Wanderley Guilherme dos Santos, no blogue O Cafezinho
A partir das passeatas e quebra-quebras de junho, os governos estaduais e os poderes federais voltaram a colocar o problema dos conflitos metropolitanos no quadro mais geral de uma sociedade que se urbaniza com velocidade recorde, sem que os serviços públicos e privados de massa tenham atendido, em quantidade e qualidade, às necessidades daí derivadas. Do ponto de vista das empresas do mercado, as multidões se despersonalizam, perdem humanidade, e passam à contabilidade como números sem rosto, tal qual cabeças de gado. O transporte de verduras e legumes de nossa dinâmica agricultura pelas modernas estradas já construídas ou em vias de inauguração é, seguramente, mais bem cuidado do que o de homens e mulheres, a força de trabalho nacional, que são amontoados aos empurrões em trens, ônibus e vans.
Estatísticas sanitárias e de habitação servem para emoldurar a rotineira paisagem de desconforto e carências que caracteriza a vida dessa população, dentro e fora de casa. Se isto não justifica a prática de atos criminosos, os inegáveis esforços do governo federal na execução do que prometeu não devem silenciar a magnitude dos problemas herdados de um estado oligárquico, destituído de instrumentos de implementação eficiente e eficaz dos programas que cria. O Brasil paga vultosa promissória evidenciada pelo hiato entre o muito que se faz e o tanto que se precisa fazer enquanto se criam as instituições capazes de tornar realidade as boas intenções de qualquer governo. Aí esta a recente criação da PPSal, motivo de gritos espumantes dos conservadores, para atender a um problema que um Estado elitista jamais enfrentaria: como garantir o cumprimento da legislação especial das reservas do pré-sal, particularmente no que se refere aos destinos dos recursos originados pelo petróleo sejam efetivamente dirigidos à educação, à saúde e ao fundo social. Esse problema não ocorreria ao governo de Campos Salles nem ao de seu admirador contemporâneo, Fernando Henrique Cardoso.

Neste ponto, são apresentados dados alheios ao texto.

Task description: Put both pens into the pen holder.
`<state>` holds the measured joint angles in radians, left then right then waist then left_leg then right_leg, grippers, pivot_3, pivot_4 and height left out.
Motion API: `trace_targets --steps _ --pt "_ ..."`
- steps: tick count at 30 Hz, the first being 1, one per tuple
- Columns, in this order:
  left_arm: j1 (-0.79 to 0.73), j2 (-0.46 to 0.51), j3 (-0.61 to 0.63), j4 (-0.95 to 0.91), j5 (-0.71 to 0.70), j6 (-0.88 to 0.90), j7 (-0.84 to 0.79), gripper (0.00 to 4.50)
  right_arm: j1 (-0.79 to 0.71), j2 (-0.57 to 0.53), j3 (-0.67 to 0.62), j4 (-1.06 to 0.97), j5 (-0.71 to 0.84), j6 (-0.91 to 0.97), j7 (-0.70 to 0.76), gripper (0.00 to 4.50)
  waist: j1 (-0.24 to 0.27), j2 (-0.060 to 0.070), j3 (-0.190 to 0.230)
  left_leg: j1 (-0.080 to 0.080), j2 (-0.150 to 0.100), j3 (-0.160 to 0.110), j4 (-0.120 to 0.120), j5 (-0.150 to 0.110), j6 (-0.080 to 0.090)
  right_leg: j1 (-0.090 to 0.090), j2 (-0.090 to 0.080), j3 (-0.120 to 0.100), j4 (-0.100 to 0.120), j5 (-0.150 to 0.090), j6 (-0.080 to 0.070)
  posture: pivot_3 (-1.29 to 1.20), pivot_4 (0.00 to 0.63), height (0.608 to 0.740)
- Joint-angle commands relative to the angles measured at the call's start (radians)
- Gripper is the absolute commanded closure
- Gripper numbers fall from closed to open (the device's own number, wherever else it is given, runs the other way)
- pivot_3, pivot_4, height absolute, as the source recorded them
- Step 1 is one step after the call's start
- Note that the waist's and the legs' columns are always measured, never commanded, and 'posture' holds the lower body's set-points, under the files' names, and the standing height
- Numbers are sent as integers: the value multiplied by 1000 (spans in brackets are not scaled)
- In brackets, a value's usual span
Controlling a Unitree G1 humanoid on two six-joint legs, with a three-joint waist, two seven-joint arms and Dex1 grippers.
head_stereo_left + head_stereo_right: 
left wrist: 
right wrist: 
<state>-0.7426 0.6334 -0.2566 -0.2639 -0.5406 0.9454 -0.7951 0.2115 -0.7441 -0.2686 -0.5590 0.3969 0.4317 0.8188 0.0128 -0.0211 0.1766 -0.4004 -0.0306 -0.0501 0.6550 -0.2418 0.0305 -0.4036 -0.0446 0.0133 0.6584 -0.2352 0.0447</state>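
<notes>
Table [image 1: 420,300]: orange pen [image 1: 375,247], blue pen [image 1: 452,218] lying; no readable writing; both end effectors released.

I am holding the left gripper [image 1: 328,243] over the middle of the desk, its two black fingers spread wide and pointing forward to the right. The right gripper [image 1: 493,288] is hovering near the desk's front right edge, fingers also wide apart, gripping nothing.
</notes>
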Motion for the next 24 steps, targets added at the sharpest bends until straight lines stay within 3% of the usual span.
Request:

Isto posto, vale comentar as crônicas que romantizam o “anarquismo de feição violenta” de black blocs e assemelhados. Não vejo e nunca vi encanto algum no anarquismo. Se os primeiros embates de junho criavam uma compreensível confusão entre os que aderiam de boa fé a uma tática radical em vista de solucionar um problema, hoje não há dúvida alguma de que os “manifestantes” e “ativistas”, como os chamam as suaves apresentadoras da TV Globo, espécie de duas novas ações produtivas a serem incorporadas ao catálogo das profissões do Ministério do Trabalho, mascarados e apetrechados para a depredação e a agressão, não passam de catapora social. Quando entrevistados não conseguem produzir duas frases sucessivas com sujeito, verbo e predicado. Nem anarquistas são, mas simples desajustados, fenômeno corriqueiro em sociedades de urbanização acelerada.
Se o fenômeno é explicável, não é justificável. E nem cabe recorrer à legislação de proteção aos pobres e sacrificados membros da classe trabalhadora para isentar os autores da estúpida destruição de patrimônio público, quando não a petulância de pretender invadir e impedir os trabalhos de instituições fundamentais da democracia. A democracia não é um regime suicida. Se esses tatibitates se acham relevantes porque estariam mostrando à sociedade brasileira uma das variantes da violência anárquica, é hora de que sintam de corpo presente o gosto da violência democrática. Prisão para eles, com ou sem resistência.
PS: Está em pauta para votação na Câmara dos Deputados o projeto de lei 4471/12 terminando com os “autos de resistência” e de “resistência seguida de morte” pelos quais autoridades públicas davam cobertura legal às reiteradas práticas de violência policial. Como de hábito, as vítimas preferenciais do arbítrio eram os pobres, negros com freqüência. Prevista para esta terça-feira, 22/10, os informativos disponíveis ainda não registravam ontem, quarta-feira, 23/10, se houvera a votação.